**Given material**
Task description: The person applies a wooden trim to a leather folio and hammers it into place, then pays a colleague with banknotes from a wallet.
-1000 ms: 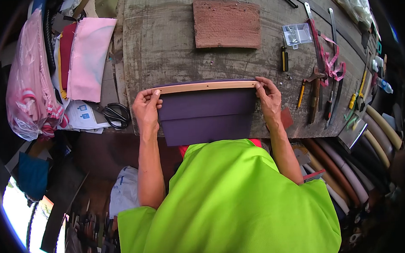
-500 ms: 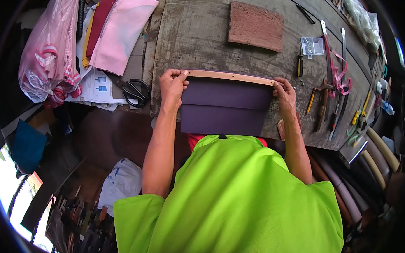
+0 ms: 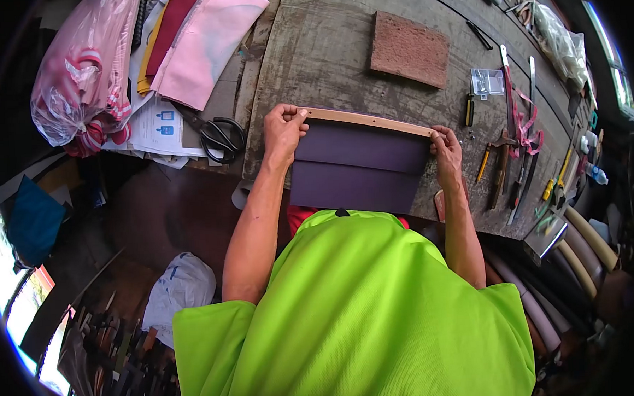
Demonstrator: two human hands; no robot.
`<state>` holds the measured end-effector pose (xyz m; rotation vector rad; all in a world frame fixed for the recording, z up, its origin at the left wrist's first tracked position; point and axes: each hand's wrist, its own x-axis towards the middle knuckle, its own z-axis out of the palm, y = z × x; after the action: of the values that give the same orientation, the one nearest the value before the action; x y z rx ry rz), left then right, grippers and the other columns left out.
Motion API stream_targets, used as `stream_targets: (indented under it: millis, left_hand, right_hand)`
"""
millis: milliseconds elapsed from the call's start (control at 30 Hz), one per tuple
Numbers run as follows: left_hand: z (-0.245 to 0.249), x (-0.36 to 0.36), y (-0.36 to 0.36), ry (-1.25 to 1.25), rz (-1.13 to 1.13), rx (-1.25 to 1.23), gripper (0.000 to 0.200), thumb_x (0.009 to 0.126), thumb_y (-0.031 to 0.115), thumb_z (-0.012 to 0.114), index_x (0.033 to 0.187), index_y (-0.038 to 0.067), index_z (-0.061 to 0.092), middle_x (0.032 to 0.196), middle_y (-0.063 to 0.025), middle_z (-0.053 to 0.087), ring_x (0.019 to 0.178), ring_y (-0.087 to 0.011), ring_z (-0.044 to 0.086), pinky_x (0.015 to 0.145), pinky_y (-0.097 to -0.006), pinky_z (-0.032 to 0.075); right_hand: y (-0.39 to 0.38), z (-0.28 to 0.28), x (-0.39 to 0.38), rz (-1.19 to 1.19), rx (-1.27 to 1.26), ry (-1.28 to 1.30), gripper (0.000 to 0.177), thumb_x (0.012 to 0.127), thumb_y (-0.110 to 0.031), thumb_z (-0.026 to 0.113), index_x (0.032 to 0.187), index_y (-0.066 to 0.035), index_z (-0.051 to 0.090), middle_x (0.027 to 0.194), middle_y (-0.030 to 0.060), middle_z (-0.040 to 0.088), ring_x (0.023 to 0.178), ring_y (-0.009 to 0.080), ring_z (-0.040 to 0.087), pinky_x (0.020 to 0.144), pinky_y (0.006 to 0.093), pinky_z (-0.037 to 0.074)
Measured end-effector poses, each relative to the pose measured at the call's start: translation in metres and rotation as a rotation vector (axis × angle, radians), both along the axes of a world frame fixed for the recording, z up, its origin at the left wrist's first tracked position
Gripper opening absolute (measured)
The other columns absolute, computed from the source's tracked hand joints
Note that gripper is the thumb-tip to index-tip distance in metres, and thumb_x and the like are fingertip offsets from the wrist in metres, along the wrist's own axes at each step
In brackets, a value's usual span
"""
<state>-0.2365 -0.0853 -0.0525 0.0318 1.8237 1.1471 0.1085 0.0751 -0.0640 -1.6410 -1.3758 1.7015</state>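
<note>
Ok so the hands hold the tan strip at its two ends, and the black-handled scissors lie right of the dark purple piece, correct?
Wrong side: the head view shows the black-handled scissors lying left of the dark purple piece. The left hand and right hand do hold the tan strip at its two ends.

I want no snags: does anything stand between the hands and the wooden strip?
Nothing visible does: the left hand pinches one end of the wooden strip directly, the right hand the other, along the dark purple panel.
</note>
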Motion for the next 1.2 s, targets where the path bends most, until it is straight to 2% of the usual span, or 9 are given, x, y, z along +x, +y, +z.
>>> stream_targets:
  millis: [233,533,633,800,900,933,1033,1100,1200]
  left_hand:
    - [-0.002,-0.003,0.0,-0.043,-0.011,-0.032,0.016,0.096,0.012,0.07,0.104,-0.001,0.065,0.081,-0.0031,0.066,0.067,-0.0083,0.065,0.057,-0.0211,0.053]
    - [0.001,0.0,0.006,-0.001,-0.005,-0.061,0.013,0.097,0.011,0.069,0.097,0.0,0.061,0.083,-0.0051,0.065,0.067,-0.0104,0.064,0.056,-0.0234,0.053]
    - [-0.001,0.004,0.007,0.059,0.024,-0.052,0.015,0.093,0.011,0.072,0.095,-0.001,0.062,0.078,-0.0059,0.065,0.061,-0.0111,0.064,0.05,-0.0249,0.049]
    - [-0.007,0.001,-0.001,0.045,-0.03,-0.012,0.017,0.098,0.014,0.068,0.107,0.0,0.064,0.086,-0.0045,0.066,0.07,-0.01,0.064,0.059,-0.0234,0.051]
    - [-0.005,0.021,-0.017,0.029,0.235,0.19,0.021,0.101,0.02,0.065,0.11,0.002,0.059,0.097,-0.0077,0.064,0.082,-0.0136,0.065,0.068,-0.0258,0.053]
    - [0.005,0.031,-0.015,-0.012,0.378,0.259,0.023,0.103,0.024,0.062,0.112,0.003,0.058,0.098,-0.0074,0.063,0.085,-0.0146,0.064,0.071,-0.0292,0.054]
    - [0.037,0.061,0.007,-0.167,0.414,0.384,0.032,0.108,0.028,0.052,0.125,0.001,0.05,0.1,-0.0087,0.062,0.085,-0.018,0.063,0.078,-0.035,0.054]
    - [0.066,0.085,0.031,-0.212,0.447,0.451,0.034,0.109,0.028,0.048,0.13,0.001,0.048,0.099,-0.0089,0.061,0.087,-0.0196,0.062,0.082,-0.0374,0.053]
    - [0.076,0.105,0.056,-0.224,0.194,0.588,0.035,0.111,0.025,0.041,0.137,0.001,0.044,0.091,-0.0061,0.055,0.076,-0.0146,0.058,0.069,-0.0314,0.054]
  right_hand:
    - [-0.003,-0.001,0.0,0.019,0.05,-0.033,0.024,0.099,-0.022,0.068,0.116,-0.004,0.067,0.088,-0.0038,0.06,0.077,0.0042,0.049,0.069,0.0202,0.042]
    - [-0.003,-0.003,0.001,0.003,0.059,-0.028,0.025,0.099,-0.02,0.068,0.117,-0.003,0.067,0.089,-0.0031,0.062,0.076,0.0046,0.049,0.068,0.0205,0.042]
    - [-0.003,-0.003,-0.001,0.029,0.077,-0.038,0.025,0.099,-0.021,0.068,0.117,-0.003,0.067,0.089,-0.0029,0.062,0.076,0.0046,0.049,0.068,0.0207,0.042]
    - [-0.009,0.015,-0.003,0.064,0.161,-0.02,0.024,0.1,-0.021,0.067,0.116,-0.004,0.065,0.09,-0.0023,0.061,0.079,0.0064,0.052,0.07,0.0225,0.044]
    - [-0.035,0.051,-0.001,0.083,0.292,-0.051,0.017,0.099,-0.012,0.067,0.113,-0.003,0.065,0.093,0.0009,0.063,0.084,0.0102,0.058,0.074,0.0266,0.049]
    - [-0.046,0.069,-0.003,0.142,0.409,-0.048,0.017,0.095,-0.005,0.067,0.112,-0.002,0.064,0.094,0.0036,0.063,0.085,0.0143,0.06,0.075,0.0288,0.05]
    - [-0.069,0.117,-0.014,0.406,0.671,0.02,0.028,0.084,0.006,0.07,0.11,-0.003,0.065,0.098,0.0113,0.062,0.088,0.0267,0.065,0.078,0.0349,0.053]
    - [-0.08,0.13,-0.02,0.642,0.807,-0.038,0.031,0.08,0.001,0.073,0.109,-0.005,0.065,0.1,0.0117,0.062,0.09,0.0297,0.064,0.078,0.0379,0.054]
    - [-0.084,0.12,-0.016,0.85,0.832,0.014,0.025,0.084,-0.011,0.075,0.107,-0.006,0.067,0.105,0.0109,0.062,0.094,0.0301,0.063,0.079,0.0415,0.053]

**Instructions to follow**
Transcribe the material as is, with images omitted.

**Solution to the problem**
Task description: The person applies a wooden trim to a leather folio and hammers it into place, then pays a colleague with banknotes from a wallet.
-1000 ms: 
-500 ms: 
+0 ms: 
Demonstrator: two human hands; no robot.
`<state>` holds the measured end-effector pose (xyz m; rotation vector rad; all in a world frame fixed for the recording, z up, its origin at the left wrist's first tracked position; point and axes: each hand's wrist, its own x-axis towards the middle knuckle, its own z-axis out of the palm, y = z × x; after the action: of the values that give the same orientation, the one nearest the value before the action; x y z rx ry rz), left then right, grippers and the other columns left out.
Motion API stream_targets, used as `stream_targets: (indented under it: millis, left_hand, right_hand)`
"""
millis: milliseconds elapsed from the call's start (control at 30 Hz), one per tuple
Numbers run as follows: left_hand: z (-0.245 to 0.249), x (-0.36 to 0.36), y (-0.36 to 0.36), ry (-1.25 to 1.25), rz (-1.13 to 1.13), rx (-1.25 to 1.23), gripper (0.000 to 0.200), thumb_x (0.009 to 0.126), thumb_y (-0.031 to 0.115), thumb_z (-0.012 to 0.114), index_x (0.033 to 0.187), index_y (-0.038 to 0.067), index_z (-0.061 to 0.092), middle_x (0.032 to 0.196), middle_y (-0.063 to 0.025), middle_z (-0.053 to 0.087), ring_x (0.019 to 0.178), ring_y (-0.087 to 0.011), ring_z (-0.044 to 0.086), pinky_x (0.015 to 0.145), pinky_y (-0.097 to -0.006), pinky_z (-0.032 to 0.075); right_hand: y (-0.39 to 0.38), z (-0.28 to 0.28), x (-0.39 to 0.38), rz (-1.19 to 1.19), rx (-1.27 to 1.26), ry (-1.28 to 1.30), gripper (0.000 to 0.177), thumb_x (0.012 to 0.127), thumb_y (-0.110 to 0.031), thumb_z (-0.026 to 0.113), index_x (0.032 to 0.187), index_y (-0.066 to 0.035), index_z (-0.051 to 0.090), middle_x (0.027 to 0.194), middle_y (-0.030 to 0.060), middle_z (-0.040 to 0.088), ring_x (0.023 to 0.178), ring_y (-0.009 to 0.080), ring_z (-0.040 to 0.087), pinky_x (0.020 to 0.144), pinky_y (0.006 to 0.093), pinky_z (-0.037 to 0.074)
Measured end-effector poses, each relative to the pose measured at the call's start: translation in metres and rotation as a rotation vector (axis × angle, radians), both along the axes of a world frame fixed for the recording, z up, its origin at the left wrist's first tracked position
Gripper opening absolute (measured)
The other columns absolute, computed from the source's tracked hand joints
Note that gripper is the thumb-tip to index-tip distance in metres, and thumb_x and the like are fingertip offsets from the wrist in metres, along the wrist's own axes at each step
In brackets, a value's usual span
"""
<state>-0.2365 -0.0853 -0.0525 0.0318 1.8237 1.1471 0.1085 0.0751 -0.0640 -1.6410 -1.3758 1.7015</state>
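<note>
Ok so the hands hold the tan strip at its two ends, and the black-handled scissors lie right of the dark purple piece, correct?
Wrong side: the head view shows the black-handled scissors lying left of the dark purple piece. The left hand and right hand do hold the tan strip at its two ends.

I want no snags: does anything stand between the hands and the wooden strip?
Nothing visible does: the left hand pinches one end of the wooden strip directly, the right hand the other, along the dark purple panel.
</note>
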Motion for the next 1.2 s, targets where the path bends most, until it is straight to 2% of the usual span, or 9 are given, x, y, z along +x, +y, +z.
>>> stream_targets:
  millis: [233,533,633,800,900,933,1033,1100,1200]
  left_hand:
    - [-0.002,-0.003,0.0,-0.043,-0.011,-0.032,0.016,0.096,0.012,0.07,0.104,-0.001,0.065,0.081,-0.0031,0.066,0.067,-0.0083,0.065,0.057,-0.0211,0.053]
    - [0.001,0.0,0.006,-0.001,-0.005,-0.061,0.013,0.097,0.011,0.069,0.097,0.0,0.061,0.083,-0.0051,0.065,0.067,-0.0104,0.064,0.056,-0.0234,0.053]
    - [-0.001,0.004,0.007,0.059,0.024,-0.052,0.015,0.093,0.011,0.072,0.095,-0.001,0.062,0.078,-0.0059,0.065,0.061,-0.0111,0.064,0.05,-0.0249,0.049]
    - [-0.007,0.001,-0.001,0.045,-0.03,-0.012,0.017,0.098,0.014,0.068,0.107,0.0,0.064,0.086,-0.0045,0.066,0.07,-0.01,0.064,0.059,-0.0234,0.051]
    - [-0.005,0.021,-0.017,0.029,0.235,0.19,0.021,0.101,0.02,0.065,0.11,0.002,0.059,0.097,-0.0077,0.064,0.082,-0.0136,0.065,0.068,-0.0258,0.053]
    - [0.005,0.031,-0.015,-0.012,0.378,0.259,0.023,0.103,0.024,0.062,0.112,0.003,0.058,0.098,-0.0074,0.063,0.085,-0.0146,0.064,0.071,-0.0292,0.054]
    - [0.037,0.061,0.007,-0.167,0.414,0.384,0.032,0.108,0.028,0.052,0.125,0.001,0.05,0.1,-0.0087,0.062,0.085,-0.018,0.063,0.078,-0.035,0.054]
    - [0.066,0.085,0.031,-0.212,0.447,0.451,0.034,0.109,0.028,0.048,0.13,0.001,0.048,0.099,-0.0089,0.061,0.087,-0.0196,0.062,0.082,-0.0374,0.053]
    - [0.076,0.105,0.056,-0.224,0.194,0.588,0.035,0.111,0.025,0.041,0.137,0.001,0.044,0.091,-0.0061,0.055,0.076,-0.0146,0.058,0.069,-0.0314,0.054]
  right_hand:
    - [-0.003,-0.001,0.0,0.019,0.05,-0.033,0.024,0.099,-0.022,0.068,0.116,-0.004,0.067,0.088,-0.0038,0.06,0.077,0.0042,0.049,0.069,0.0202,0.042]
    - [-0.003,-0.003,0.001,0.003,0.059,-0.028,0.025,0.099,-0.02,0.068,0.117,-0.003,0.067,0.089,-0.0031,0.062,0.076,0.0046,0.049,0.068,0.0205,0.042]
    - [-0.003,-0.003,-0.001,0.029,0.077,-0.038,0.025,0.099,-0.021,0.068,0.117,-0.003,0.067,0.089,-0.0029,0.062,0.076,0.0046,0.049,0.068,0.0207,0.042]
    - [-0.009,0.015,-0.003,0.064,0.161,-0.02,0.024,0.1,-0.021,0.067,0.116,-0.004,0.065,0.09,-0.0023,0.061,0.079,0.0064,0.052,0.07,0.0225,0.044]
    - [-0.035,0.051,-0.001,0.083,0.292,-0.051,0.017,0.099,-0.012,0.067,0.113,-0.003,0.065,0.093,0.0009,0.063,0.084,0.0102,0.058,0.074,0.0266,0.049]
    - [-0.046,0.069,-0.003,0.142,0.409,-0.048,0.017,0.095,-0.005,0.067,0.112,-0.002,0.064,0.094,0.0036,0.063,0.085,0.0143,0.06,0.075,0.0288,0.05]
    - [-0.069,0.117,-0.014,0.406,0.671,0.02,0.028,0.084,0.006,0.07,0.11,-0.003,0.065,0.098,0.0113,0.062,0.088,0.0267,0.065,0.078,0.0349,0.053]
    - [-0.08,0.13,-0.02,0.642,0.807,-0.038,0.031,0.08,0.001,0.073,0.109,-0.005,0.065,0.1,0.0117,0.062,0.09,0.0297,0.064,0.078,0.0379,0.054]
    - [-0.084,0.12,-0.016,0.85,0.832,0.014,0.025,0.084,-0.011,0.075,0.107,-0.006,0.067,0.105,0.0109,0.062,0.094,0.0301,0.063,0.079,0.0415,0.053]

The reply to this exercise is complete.